An action comedy that uses a suicide vest loaded with C4 as its central plot device had better be funny or, at least, thrilling. Otherwise the narrative device will detonate, and the results won't be pretty.
That's what happens in 30 Minutes or Less, director Ruben Fleischer's follow-up to his breakout hit Zombieland. Fleischer's previous film married a sweet love story and some genuine surprises with familiar zombie genre tropes. The dual bromances at the heart of his new film, however, are as unconvincing as the life-and-death action plot that propels the film forward.
Jesse Eisenberg, who starred in Zombieland, reunites with Fleischer for 30 Minutes, but it's joyless to see the talented young actor's Oscar-nominated turn in The Social Network followed by this misfire. Eisenberg plays Nick, a shiftless, post-college-age pizza-delivery guy for a Domino's-like company that promises delivery in 30 minutes or less. His relationship with his roommate and best friend Chet (Azia Ansari) has hit a sudden snag with Nick's confession that he once slept with Chet's twin sister Kate (Dilshad Vadsaria).
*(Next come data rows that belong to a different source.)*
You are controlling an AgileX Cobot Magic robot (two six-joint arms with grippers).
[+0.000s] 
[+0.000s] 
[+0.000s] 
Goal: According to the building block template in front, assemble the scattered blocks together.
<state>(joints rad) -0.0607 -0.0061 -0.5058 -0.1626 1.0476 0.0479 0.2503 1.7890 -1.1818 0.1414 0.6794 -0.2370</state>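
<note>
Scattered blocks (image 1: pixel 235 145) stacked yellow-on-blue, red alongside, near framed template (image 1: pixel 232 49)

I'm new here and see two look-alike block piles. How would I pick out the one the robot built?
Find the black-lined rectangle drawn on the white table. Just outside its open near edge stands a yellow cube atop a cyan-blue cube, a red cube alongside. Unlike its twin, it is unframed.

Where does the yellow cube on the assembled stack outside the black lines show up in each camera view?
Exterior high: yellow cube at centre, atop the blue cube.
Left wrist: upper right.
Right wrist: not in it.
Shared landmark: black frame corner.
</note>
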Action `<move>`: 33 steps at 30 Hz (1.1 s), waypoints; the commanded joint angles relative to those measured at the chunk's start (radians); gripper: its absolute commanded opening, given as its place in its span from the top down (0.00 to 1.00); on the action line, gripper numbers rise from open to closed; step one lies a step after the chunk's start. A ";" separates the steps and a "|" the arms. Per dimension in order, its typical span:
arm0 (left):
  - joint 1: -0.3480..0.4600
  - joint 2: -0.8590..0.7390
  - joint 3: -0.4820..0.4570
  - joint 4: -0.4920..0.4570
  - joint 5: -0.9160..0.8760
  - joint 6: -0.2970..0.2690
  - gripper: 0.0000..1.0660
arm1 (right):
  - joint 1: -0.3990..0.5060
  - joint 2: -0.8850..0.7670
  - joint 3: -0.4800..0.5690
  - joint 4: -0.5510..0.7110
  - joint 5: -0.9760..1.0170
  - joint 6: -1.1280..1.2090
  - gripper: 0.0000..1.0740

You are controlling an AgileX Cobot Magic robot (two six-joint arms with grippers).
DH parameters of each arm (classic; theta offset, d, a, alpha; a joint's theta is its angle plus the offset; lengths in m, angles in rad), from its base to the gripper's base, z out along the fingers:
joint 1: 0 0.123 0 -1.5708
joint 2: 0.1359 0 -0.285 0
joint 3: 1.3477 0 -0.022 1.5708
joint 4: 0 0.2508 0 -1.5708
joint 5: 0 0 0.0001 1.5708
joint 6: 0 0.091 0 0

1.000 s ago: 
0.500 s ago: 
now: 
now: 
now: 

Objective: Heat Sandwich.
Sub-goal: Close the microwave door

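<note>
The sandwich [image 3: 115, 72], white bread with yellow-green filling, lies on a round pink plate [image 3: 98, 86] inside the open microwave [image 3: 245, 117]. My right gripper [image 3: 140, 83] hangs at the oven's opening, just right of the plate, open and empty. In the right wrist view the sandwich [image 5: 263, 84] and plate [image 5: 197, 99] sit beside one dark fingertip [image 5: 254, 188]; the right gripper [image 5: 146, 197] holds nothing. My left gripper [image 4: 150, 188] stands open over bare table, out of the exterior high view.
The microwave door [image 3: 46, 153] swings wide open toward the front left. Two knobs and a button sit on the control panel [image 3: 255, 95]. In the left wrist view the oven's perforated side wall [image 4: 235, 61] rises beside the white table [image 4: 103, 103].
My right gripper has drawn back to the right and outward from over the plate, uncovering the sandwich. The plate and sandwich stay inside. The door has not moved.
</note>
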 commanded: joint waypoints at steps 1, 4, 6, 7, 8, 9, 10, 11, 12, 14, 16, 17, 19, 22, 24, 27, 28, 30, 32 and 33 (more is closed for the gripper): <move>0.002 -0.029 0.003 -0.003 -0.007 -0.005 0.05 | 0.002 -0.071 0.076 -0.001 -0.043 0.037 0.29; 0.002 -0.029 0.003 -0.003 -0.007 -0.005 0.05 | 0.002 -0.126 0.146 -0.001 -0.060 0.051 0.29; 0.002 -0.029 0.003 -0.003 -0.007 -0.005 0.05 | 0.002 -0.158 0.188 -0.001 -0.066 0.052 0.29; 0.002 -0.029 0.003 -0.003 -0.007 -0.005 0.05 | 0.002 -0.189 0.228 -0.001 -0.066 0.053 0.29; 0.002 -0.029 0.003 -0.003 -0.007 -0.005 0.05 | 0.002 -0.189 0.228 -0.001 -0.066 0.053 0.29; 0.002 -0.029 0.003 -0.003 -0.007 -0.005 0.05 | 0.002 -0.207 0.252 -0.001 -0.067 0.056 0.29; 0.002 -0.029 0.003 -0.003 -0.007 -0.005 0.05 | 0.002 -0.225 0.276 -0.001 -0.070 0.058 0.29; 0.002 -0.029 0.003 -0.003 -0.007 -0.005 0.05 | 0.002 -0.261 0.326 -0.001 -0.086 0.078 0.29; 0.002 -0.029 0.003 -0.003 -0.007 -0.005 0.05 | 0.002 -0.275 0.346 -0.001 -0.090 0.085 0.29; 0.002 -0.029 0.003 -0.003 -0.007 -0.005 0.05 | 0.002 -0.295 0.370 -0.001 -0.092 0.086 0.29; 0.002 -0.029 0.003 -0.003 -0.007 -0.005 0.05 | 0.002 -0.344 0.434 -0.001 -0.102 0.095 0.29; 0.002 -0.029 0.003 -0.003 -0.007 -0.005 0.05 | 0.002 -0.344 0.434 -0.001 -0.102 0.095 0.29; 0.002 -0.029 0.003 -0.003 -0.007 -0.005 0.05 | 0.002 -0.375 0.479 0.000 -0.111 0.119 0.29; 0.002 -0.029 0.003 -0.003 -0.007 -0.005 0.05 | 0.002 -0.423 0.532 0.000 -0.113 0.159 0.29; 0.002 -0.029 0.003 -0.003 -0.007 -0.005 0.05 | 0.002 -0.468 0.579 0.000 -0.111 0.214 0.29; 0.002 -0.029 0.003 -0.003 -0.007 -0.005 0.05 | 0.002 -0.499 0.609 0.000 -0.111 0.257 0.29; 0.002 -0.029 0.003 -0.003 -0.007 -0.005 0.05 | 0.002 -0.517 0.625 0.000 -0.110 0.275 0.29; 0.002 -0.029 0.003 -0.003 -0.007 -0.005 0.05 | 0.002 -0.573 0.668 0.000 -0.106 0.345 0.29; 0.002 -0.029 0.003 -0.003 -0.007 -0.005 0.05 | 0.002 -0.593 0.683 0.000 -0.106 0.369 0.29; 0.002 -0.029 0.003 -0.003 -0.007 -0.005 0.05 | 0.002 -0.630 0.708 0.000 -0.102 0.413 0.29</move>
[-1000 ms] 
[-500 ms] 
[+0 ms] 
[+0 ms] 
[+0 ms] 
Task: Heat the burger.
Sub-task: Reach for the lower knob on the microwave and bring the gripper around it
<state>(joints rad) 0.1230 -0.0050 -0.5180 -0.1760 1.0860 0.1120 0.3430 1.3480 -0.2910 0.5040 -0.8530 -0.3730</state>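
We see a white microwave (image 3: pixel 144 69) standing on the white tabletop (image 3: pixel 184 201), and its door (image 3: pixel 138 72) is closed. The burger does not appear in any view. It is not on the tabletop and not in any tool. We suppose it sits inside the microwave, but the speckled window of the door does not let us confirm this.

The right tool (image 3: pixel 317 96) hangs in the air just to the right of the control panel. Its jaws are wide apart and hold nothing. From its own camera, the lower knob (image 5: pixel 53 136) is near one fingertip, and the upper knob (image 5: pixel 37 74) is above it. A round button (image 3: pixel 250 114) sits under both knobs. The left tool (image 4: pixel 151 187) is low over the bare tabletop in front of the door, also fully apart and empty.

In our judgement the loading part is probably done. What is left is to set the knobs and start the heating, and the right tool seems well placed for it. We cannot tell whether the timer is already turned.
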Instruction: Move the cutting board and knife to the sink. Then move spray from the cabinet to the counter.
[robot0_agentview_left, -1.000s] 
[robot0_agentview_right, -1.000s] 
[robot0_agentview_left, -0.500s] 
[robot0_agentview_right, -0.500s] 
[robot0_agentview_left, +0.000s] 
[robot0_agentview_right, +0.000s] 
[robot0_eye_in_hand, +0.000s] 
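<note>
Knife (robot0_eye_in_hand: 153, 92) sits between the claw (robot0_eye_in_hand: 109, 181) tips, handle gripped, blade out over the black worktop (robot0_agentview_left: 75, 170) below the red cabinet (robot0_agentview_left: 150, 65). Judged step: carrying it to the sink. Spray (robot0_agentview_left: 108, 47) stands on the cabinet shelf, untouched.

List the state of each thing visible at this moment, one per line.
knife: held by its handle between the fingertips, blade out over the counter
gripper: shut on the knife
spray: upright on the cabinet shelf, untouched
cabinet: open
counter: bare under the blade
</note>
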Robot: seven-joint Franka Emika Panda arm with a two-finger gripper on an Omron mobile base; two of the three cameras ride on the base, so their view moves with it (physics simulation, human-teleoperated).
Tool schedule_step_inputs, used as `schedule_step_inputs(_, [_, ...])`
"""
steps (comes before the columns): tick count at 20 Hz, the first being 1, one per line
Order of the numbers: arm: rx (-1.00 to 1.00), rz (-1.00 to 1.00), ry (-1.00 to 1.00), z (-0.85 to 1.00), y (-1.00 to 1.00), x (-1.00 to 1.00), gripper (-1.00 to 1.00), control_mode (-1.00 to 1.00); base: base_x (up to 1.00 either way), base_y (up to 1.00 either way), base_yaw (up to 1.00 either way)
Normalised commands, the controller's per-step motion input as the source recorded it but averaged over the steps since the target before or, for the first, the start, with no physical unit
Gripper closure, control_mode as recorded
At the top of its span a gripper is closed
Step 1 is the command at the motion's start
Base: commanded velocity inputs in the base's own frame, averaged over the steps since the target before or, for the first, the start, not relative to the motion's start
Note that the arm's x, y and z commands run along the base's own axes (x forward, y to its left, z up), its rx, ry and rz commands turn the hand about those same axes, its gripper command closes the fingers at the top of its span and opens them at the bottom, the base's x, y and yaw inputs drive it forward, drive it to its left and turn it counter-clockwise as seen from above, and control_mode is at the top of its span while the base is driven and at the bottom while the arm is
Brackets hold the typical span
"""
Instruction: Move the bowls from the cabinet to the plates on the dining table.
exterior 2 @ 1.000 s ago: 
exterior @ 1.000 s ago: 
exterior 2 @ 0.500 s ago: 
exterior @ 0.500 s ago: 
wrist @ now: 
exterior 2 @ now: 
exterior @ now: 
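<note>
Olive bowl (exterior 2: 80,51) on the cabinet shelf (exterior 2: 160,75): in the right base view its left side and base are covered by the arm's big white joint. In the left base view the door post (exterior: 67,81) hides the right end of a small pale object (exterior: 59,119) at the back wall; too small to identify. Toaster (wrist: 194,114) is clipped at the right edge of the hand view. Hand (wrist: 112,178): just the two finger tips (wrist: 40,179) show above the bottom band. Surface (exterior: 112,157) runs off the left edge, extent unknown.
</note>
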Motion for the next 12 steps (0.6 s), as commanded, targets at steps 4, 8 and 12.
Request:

Concurrently, an even more shiftless pair of buddies, Dwayne (Danny McBride) and Travis (Nick Swardson), plot to kill Dwayne's ex-military dad (Fred Ward) in order to collect his massive lottery winnings and invest it in a brothel that also fronts as a tanning salon. First, however, they need cash to hire the hitman (Michael Pena) who has been recommended to them by an exotic dancer (Bianca Kajlich). So they call for a pizza, knock out the hapless victim who happens to be Nick, and strap a suicide vest to him with instructions to rob a bank and bring back the money or the vest will be remotely detonated.
Nick must overcome a series of obstacles along the way, and though his pal Chet helps him out, Ansari isn't skilled enough to make the character believable, although he manages to deliver some amusing riffs along the way. Nick's romance with his best friend's sister is a flaccid thing, and never becomes anything to root for. McBride does his usual big-idiot stuff, and only Pena gets in a few off-the-beaten-path moments as the Latino assassin.
First-time screenwriter Michael Dillberti (working from a story idea he developed with Michael Sullivan) is not up to the task of eking comedy from this situation. I'm not sure that any writers short of the Coen brothers or John Waters actually possess the requisite perverse wit.